Begitu pertunjukan Minghao selesai, aku buru-buru ke backstage diikuti Seokmin yang ku tarik tangannya agar ia tidak bisa mengelak. Lagipula dengan adanya Seokmin, aku bisa sedikit rileks di depan Minghao. Setidaknya anak itu bisa menahan perasaannya di depanku kalau ada Seokmin, kan?

Aku dan Seokmin menyeruak, membelah lautan manusia lalu pergi ke belakang panggung, memperlihatkan ID Card yang ku dapatkan dari Minghao agar bisa ke belakang panggung dengan mudah. Untung saja teman kelasku banyak yang menjadi panitia, jadi sebenarnya ID Card itu tidak terlalu berguna. Di belakangku, Seokmin hanya bisa mengikuti, tidak ku pedulikan suara desahan napasnya yang menjadi kode kalau ia ingin sekali kembali ke tribun penonton.

"Minghao!!" Pekikku tak tertahankan menghampiri Minghao yang tengah menyeka peluh menggunakan handuk.

Ia tersenyum penuh lalu mengerutkan dahi menyoroti tanganku yang masih bergenggaman dengan Seokmin. Aku tidak mempermasalahkan itu, malah ingin memegang tangan Seokmin lama-lama, tapi sahabatku itu malah melepasnya. Seperti yang sempat ia katakan untuk menolak ajakanku ke backstage, Seokmin pasti tidak enak hati.

"Minghao! Kau keren sekali!" Seru Seokmin kikuk, berbeda sekali seperti Seokmin yang ku kenal.

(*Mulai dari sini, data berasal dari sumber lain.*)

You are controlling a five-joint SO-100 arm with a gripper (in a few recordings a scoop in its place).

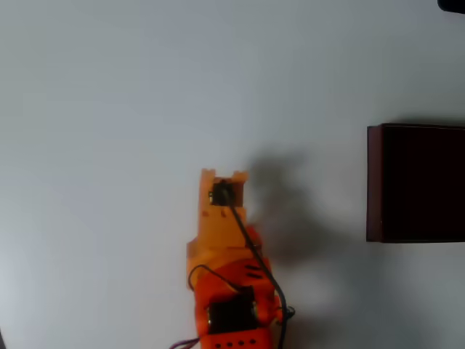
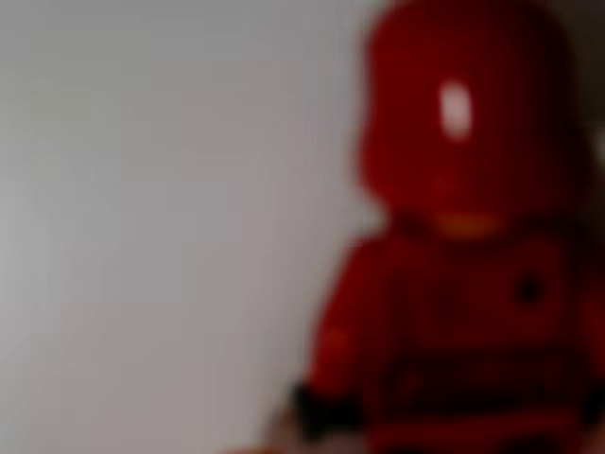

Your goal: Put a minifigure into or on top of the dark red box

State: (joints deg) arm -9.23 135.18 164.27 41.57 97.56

"Thank you." Sahut Minghao.

Aku yang berada di antara mereka jadi ikutan kikuk. Suasananya tidak semenyenangkan suasana saat kami berkumpul dulu. Inilah efek perasaan yang menyebalkan. Kalau saja Minghao tidak menyimpan perasaan kepadaku.

"Kalian pergi bersama?"

"Y-ya." Jawabku gugup. "Bagaimana perasaanmu?"

Semoga pertanyaanku bisa mengubah topik yang jadi sensitif itu. Aku tidak paham mengapa Minghao tidak ingin melihatku bersama Seokmin, padahal kami sudah bersahabat sejak lama.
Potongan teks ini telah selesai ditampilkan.